CAPK mediates placental renin secretion stimulated by beta-adrenoceptor activation

Abstract

Previous studies have indicated that activation of placental beta-adrenoceptors stimulates renin secretion, whereas basal secretion is extremely low. This response is potentiated by inhibition of types III and IV phosphodiesterases, implicating a role for adenosine 3',5'-cyclic monophosphate (cAMP). Described are experiments aimed at defining the regulatory influence of cAMP and cAMP-dependent protein kinase (cAPK) isotypes in renin secretion. Human placental explants were cultured with dobutamine, a beta 1-agonist, and cAPK activity, renin, and cAMP concentrations were determined. After 48 h of incubation, media concentrations of renin and cAMP increased and were positively correlated. Tissue cAPK activity was positively correlated with renin secretion associated with dobutamine. Renin secretion was measured in response to substituted cAMP analogues selective for a unique cAMP binding site (site A or B) for cAPK regulatory subunits. A fivefold stimulation of renin secretion by the type II site B activators occurred, whereas a threefold increase was seen with a type I site B analogue.
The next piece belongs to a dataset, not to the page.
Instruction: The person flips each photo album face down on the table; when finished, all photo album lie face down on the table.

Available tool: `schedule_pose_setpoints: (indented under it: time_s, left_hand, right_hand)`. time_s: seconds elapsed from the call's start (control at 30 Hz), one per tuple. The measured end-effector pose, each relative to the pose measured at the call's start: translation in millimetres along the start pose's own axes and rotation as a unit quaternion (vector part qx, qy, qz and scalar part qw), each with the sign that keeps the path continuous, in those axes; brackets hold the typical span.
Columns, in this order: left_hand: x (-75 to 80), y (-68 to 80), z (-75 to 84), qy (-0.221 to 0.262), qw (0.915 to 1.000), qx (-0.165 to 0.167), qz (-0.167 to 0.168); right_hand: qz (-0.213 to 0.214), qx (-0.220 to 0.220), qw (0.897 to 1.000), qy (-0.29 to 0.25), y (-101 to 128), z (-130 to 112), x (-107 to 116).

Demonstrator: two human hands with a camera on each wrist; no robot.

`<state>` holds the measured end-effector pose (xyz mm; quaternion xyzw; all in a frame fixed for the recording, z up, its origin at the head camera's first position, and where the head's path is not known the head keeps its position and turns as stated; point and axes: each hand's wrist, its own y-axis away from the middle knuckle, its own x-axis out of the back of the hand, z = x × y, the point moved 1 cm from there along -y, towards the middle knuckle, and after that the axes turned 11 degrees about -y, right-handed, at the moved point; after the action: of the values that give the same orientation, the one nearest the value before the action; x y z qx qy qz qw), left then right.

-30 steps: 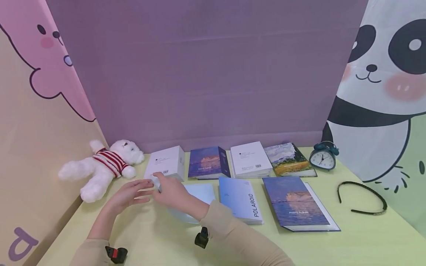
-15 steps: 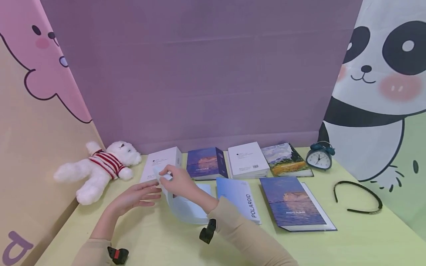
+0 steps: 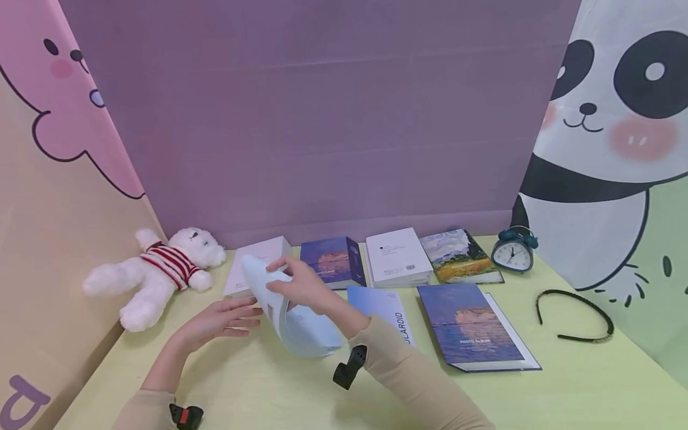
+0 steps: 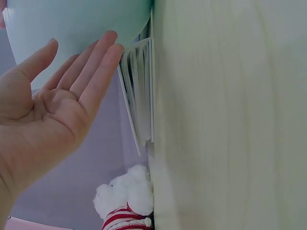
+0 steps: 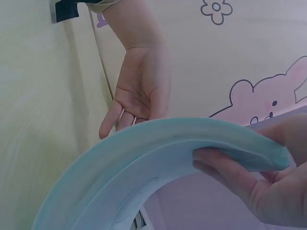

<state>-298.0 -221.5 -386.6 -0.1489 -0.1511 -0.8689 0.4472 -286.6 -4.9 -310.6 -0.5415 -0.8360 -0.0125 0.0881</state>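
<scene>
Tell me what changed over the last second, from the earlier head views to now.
The right hand, gripping the light blue album cover, lifted it from nearly flat to a curled, raised arc. The left hand stayed open beside it. The teddy bear, alarm clock and other albums did not move.

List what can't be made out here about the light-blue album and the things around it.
- Light-blue album: head view shows only its bent cover; the right hand hides the grip; pages' contents unseen.
- Left hand: whether its fingertips touch the cover is unclear in all views.
- Polaroid album: partly covered by the right sleeve.
- White box: lower part hidden behind the cover.
- Clock: too small to read.
- Teddy bear: cut off by the left wrist view's bottom edge.
</scene>
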Motion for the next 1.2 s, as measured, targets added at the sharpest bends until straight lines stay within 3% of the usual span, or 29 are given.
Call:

Site A-selective analogues for cAPK types I and II produced no stimulation. Dobutamine-induced renin secretion was attenuated by selective inhibitors of cAPK regulatory and catalytic subunits. These findings indicate that placental renin secretion associated with beta-adrenoceptor activation is correlated with cAMP generation and mediated predominantly by the type II isoform of cAPK.